▶ **YOUR INSTRUCTIONS**
Print the data below exactly, but only the lines from the one containing "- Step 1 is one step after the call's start" down to the one containing "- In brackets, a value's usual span", inclusive.

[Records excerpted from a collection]
---+---

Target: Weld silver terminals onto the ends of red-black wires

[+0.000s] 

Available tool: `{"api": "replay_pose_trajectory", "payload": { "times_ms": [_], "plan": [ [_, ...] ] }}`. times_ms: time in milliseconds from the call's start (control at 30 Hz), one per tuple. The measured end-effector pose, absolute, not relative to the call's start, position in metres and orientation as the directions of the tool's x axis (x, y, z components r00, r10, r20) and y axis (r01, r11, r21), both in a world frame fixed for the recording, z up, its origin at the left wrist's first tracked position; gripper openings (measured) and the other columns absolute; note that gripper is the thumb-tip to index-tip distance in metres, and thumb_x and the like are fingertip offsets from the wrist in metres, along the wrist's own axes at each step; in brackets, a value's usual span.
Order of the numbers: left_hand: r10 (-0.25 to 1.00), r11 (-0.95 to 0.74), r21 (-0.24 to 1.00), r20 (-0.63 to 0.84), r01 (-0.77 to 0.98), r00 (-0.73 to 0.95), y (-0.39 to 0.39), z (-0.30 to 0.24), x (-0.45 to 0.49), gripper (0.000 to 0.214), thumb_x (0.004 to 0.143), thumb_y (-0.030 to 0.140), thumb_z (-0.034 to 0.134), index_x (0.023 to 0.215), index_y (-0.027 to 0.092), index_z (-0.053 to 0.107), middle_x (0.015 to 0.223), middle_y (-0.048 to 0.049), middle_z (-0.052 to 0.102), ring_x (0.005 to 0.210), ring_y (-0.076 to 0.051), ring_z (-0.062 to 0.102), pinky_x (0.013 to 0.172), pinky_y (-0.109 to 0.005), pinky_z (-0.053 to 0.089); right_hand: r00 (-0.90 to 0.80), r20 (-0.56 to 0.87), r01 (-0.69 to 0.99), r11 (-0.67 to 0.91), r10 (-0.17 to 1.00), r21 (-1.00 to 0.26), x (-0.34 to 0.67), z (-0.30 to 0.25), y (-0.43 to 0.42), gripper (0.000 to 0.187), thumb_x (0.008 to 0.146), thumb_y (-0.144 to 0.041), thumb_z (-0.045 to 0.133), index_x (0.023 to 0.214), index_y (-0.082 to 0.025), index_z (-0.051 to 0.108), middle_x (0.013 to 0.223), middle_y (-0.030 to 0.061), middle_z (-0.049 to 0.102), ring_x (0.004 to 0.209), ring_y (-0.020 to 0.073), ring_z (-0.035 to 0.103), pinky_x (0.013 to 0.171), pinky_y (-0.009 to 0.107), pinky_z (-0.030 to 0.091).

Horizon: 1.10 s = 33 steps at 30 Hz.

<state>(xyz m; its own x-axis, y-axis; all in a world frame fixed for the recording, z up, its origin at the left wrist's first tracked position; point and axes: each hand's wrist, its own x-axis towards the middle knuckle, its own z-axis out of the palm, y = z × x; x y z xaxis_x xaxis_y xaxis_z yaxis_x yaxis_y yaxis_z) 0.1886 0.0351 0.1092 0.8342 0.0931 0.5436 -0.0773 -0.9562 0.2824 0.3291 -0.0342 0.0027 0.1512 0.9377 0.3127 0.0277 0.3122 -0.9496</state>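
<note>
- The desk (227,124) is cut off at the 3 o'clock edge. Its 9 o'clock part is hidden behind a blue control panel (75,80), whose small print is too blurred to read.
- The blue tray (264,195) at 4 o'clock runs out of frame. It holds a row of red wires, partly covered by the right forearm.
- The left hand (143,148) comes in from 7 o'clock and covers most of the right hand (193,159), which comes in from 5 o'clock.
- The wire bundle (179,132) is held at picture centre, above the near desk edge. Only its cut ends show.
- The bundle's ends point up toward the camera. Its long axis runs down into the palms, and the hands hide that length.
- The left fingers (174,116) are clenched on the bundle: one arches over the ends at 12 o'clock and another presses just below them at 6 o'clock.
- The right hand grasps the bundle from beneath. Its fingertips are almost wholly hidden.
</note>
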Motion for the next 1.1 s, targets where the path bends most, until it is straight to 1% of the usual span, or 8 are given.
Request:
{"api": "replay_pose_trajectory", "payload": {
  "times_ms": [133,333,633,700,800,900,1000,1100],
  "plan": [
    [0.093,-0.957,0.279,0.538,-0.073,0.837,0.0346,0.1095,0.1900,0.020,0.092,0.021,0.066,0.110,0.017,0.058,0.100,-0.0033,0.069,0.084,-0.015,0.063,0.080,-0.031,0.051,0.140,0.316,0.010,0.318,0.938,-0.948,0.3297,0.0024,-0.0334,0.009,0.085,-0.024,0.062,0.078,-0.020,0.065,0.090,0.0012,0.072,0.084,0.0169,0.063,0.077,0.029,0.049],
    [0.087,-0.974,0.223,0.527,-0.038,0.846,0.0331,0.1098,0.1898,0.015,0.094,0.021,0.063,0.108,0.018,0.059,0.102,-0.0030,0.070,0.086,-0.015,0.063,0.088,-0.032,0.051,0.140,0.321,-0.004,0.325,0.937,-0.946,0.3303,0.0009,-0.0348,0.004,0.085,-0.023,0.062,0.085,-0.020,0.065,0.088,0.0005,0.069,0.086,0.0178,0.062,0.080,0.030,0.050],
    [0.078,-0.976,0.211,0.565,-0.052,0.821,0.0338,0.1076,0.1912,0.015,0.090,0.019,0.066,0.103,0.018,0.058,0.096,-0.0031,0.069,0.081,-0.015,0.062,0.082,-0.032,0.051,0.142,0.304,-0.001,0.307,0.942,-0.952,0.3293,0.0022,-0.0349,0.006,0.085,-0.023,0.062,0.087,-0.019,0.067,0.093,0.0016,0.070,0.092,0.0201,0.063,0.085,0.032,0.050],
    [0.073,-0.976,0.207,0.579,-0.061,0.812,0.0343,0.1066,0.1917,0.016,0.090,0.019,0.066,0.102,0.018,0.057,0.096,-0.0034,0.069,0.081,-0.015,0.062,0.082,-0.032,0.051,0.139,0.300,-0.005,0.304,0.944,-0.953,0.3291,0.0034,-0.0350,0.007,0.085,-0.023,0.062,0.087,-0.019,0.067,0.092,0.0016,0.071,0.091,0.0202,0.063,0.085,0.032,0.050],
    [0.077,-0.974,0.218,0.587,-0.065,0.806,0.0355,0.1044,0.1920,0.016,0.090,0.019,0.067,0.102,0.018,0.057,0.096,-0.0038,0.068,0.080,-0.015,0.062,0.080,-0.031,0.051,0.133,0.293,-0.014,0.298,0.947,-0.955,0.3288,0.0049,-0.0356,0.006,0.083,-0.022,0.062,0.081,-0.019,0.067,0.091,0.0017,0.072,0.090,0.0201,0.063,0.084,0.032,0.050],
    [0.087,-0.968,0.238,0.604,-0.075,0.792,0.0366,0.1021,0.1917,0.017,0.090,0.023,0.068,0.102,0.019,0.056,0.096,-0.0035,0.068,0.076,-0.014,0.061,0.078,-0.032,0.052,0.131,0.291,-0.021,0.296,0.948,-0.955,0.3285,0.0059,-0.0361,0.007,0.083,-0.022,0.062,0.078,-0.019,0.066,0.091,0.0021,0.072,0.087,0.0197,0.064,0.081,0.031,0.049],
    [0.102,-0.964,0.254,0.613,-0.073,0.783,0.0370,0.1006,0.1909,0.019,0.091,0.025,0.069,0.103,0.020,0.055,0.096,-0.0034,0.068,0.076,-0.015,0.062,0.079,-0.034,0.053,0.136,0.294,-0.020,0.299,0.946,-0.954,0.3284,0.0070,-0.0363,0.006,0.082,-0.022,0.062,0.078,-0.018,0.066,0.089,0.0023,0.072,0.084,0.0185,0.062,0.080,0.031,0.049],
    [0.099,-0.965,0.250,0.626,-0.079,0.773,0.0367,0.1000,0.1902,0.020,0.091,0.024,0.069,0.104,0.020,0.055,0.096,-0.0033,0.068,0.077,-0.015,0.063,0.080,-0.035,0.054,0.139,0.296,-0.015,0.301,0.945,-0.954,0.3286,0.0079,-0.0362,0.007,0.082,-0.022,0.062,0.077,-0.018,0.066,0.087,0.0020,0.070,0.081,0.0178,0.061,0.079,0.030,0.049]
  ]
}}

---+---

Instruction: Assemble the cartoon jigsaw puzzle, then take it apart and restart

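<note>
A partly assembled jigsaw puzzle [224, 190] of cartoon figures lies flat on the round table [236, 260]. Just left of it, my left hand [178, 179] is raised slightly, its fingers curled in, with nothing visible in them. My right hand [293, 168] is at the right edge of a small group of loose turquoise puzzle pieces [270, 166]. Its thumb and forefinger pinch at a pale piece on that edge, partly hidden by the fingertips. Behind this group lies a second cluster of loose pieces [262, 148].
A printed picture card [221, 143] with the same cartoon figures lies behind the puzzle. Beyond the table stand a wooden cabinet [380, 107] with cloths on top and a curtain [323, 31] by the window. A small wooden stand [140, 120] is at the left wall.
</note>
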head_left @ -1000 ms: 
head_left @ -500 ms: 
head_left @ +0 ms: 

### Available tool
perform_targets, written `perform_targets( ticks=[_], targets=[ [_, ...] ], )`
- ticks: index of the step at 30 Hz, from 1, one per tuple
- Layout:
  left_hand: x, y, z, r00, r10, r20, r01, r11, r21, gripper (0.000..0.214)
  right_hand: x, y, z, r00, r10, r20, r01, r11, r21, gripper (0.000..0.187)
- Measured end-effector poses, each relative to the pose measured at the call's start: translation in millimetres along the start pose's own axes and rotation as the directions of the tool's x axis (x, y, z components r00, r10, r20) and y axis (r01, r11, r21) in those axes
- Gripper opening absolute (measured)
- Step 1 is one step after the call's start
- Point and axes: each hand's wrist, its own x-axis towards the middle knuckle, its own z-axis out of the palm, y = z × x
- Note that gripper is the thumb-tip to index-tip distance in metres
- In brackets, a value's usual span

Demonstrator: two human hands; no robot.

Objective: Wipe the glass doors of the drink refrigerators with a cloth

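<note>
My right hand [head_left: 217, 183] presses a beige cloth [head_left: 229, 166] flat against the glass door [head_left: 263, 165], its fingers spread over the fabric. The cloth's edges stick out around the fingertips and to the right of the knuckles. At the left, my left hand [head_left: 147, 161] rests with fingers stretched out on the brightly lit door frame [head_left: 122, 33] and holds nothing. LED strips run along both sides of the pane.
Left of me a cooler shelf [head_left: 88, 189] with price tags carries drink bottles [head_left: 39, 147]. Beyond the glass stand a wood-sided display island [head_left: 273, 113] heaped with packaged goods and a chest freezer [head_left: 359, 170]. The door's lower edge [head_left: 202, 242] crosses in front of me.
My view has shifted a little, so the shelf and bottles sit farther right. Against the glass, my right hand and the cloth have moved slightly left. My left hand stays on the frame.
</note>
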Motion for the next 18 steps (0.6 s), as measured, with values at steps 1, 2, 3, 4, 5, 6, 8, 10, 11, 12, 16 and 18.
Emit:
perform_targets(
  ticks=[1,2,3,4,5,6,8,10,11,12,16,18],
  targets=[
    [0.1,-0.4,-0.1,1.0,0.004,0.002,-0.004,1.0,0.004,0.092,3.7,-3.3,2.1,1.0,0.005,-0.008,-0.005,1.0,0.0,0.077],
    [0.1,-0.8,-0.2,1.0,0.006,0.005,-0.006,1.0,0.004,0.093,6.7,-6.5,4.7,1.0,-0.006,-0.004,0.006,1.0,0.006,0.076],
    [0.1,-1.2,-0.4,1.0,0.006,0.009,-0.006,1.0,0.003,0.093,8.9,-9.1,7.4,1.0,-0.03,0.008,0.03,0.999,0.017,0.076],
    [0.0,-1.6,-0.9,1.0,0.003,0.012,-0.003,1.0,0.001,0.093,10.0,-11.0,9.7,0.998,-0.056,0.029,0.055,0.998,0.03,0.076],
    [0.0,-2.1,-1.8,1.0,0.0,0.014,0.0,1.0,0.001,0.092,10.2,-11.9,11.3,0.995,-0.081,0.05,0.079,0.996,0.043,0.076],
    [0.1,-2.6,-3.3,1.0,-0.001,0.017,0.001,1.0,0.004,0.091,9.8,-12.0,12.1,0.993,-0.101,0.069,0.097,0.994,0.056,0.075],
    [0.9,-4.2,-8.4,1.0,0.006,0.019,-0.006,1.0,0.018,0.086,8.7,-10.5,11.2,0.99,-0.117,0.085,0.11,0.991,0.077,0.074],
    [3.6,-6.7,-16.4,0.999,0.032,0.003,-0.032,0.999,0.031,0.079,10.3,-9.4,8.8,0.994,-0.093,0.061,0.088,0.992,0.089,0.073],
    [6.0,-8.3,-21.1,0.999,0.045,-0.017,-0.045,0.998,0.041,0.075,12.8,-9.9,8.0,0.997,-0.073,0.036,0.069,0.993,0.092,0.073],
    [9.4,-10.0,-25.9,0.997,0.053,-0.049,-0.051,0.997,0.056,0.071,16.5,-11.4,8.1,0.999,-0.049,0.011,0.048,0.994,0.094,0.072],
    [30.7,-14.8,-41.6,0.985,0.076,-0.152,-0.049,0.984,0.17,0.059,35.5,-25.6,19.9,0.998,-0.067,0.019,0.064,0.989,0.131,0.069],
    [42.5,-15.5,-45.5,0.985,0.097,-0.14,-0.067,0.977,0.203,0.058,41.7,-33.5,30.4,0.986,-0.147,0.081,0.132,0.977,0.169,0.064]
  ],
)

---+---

▶ **WRITTEN REPLY**
- Step 1 is one step after the call's start
- Point and axes: each hand's wrist, its own x-axis towards the middle knuckle, its own z-axis out of the palm, y = z × x
- Note that gripper is the thumb-tip to index-tip distance in metres
- In brackets, a value's usual span

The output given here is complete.